Le RGPD s’applique à toute personne, y compris aux journalistes ! Heureusement, les règles sont allégées pour permettre à la liberté de la presse de coexister avec la protection des données. Retour sur les différentes dispositions en place et comment les utiliser.
Le RGPD instaure un cadre pour traiter des données personnelles. Cependant, les journalistes ont un certain nombre de besoins pour pouvoir mener des enquêtes et publier des informations d’intérêt public. L’article 85 du RGPD est dédié à la liberté d’expression et d’information, mais il n’indique pas précisément les règles. Il laisse aux États membres concilier, par la loi, la protection des données avec ces libertés.
En France, c’est l’article 80 de la Loi informatique et libertés qui précise les dérogations accordés aux journalistes. Passons en revue les différentes mesures :
- Pas la peine de se préoccuper de la durée de conservation des données. Les journalistes peuvent garder des données aussi longtemps qu’il faut y compris après avoir publié.
- La permission leur est accordée de traiter les données sensibles (de santé, sur la religion…) ainsi que les données de justice (« relatives aux condamnations pénales, aux infractions ou aux mesures de sûreté connexes »).
- Le droit à l’information, à l’accès à ses données, à la rectification ou à la limitation du traitement ne s’exercent pas. Le droit à l’oubli peut également être oublié grâce au 17(3)a du RGPD.
- Pour finir, les dispositions relatives aux transferts de données à l’international ne s’appliquent pas.
En revanche, toutes les autres dispositions du RGPD sont applicables. Les journalistes devront par exemple définir une base légale ainsi que des finalités. L’intérêt légitime à mener une enquête et publier des informations dans la presse est probablement ce qu’il faut, même si le consentement voire la mission d’intérêt public peuvent aussi être utilisées.
Le RGPD comme méthode d’enquête
Le RGPD confère un certain nombre de droits aux personnes concernées. Les droits d’accès et d’information sont particulièrement intéressants pour les journalistes y compris pour mener des enquêtes.
En tant qu’utilisateur d’un service, il est possible d’obtenir une copie de ses données personnelles ou de connaître les traitements opérés par le service. Même si ces droits sont conçus comme des droits personnels, ils peuvent permettre d’en apprendre beaucoup sur le fonctionnement d’un service numérique. C’est comme cela que la journaliste Judith Duportail a enquêté sur Tinder. En obtenant toutes les données personnelles enregistrées par cette application, elle a pu découvrir ses secrets les plus sombres.

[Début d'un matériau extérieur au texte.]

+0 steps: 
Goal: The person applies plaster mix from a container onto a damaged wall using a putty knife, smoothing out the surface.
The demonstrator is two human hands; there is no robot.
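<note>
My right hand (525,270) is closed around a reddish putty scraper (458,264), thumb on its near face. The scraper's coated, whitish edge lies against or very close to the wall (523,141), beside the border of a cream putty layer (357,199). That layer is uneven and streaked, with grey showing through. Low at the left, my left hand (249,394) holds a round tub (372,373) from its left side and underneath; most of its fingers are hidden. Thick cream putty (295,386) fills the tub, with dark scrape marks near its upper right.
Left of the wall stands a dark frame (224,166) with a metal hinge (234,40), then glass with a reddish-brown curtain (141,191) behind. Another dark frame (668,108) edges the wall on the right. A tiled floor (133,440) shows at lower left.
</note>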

Sur ce blog, j’utilise régulièrement cette méthode. Le problème que je rencontre le plus souvent est qu’il faut être utilisateur du service pour pouvoir avoir accès à ses données personnelles. Il faut donc parfois s’inscrire sur des sites peu recommandables pour enquêter. C’est également le cas pour le droit à l’information même s’il est possible d’argumenter qu’on souhaite des informations pour devenir utilisateur du service (alors que c’est surtout pour enquêter).
Déposer une plainte auprès de la CNIL peut aussi s’avérer être une méthode intéressante. En tant que plaignant il est possible d’obtenir les courriers échangés entre la CNIL et le responsable de traitement. Un premier moyen d’obtenir de précieuses informations. La décision de la CNIL peut être aussi une information en tant que telle. Sur les technologies, il peut être très précieux de pourvoir créer une jurisprudence avec une décision de la CNIL qui déclare un service ou une pratique illégale.
Défendre ses droits en tant que journaliste
Lorsqu’on est journaliste, il est important de connaître les droits accordés par le RGPD pour réaliser ses enquêtes dans les clous, mais aussi lorsque ses droits sont attaqués. Le scandale Pegasus a montré que des journalistes pouvaient être sous surveillance et que certaines pressions pouvaient être exercées sur la profession.
Le journaliste Emmanuel Freudenthal me racontait qu’il avait saisi la CNIL à la suite d’un courrier quelque peu étrange du Ministère des affaires étrangères. Dans cette lettre, le ministère indiquait savoir que le journaliste était au Mali et le déconseillait de se rendre dans la ville de Mopti. Problème, il n’avait jamais informé le ministère de ses plans de voyage et en plus il était déjà dans la zone déconseillée. Par la suite, il a demandé en vain des explications au ministère puis a alerté la CNIL qui n’a pour l’heure pas répondu à sa plainte.
Il est important de noter que toutes ces dispositions légales sont obligatoires. Lorsqu’on exerce un droit d’accès, par exemple, le responsable de traitement a l’obligation de répondre le plus rapidement possible et sous un mois. Le système est un peu similaire aux demandes CADA pour les administrations publiques. Malheureusement, ces droits subissent les même défauts : les délais sont parfois très longs lorsque l’interlocuteur est récalcitrant et qu’il faut passer par la case CNIL.